Hospital Laundry Practices Adequate to Prevent Infection Spread
October 12th, 2016
ATLANTA – Everything came out in the wash, and that should satisfy hospital infection control standards.
A new review, published online in Infection Control & Hospital Epidemiology, focused on the importance of proper laundering and handling to maintain the hygienically-clean quality of healthcare fabrics and textiles delivered to the point of care.
A researcher from the national Centers for Disease Control and Prevention in Atlanta led the review, which used peer-reviewed studies as well as current standards and guidelines to highlight evidence-based strategies to inhibit potentially serious contamination.
"We asked the question if current industrial laundry processes are sufficient to interrupt patient-to-patient transmission via clean healthcare textiles (HCT),” said lead author Lynne Sehulster, PhD, an infectious disease epidemiologist at the CDC. “The evidence we examined suggests this is indeed the case; we found no evidence of microbial carry-over from one patient to the next for patient-care textiles when proper textile management and laundering specifications were used.”
The report notes that outbreaks of infectious disease associated with laundered HCT are extremely rare. In fact, only 12 such outbreaks have been reported worldwide in the past four decades.
Generally, analyses of those outbreaks have identified the culprits as exposure of clean HCTs to environmental contamination, such as dust in storage areas, or a process failure during laundering – not poor processes.
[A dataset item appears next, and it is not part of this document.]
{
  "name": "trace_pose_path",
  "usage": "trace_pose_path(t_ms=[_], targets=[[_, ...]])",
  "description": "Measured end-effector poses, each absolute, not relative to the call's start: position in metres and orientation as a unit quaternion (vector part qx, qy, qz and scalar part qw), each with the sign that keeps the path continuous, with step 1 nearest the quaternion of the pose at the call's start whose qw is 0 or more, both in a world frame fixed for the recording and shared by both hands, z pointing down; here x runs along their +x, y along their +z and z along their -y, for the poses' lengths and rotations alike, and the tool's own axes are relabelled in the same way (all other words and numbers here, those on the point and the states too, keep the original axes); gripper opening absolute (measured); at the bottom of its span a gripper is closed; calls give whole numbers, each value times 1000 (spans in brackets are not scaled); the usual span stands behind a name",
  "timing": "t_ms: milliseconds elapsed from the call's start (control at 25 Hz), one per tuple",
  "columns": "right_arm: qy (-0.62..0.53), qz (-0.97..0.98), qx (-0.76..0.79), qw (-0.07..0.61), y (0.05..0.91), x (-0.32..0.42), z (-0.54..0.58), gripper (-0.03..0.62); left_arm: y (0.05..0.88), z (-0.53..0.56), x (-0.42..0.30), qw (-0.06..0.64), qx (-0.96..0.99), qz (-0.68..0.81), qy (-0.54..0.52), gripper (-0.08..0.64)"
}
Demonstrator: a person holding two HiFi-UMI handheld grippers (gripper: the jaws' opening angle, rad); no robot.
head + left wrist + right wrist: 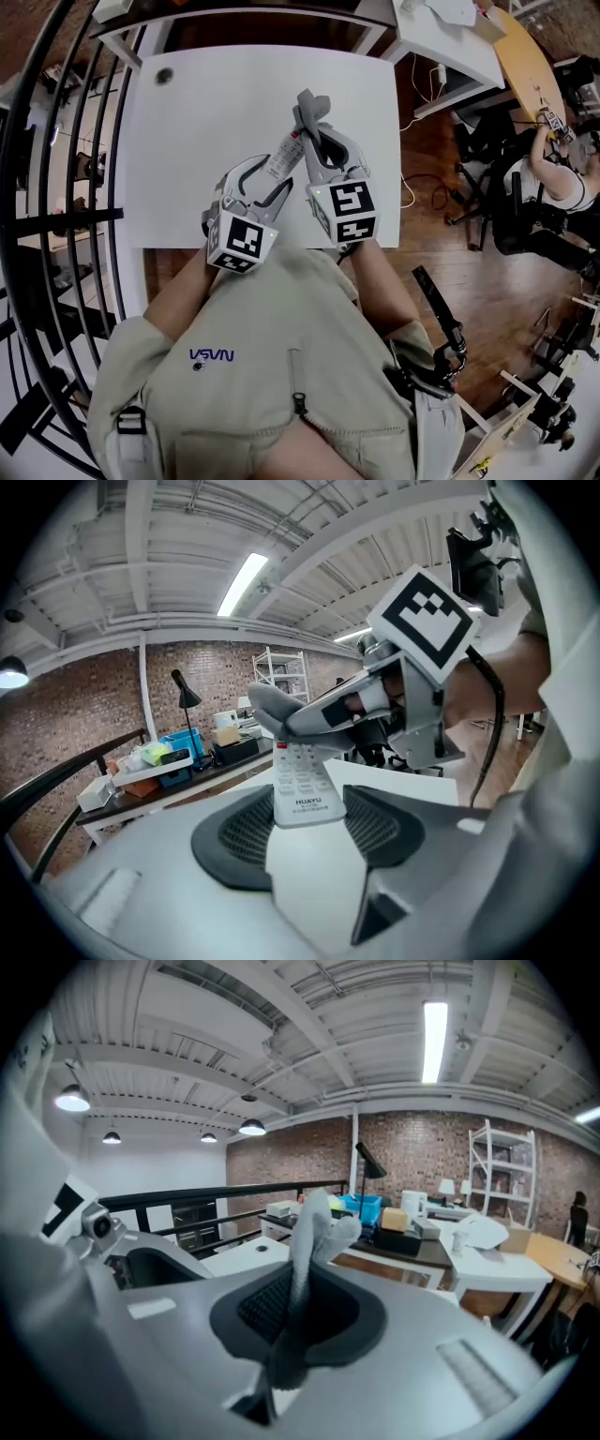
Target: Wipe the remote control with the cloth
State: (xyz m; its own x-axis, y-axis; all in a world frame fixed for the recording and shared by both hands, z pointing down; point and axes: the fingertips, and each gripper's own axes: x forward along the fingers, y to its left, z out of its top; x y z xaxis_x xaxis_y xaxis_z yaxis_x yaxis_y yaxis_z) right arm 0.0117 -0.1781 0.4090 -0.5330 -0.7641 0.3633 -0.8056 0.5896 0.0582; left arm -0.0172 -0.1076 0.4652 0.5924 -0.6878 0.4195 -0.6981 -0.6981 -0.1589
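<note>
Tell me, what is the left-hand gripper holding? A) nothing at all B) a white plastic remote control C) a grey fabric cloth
B: the white rectangular plastic remote control is clamped between the fingers of the left gripper; the soft grey fabric cloth is in the right gripper.

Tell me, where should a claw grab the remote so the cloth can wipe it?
By its bottom end, squeezing the two long thin edges, coming in from that end. The remote is long and flat, so this grip, as the left claw has it, leaves the top face free for the cloth.
</note>
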Motion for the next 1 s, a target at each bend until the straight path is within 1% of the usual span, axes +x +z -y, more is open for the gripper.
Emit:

"Current infection prevention strategies for laundering and handling HCT appear to be adequate in preventing healthcare-associated infections, provided that every step is taken to maintain the hygienic quality of HCTs prior to use,” Sehulster noted “However, if an outbreak occurs linked to HCT, it is not enough to conduct microbial sampling of laundered textiles and declare the laundry process to be the source of the problem. Each of the distinct operations of the laundry-handling process needs to be evaluated in order to pinpoint the root of the problem.”
The review was limited to clean HCT from laundries. “We did not address contamination that occurs while the HCT are in use,” she added. “That's a topic for future study.”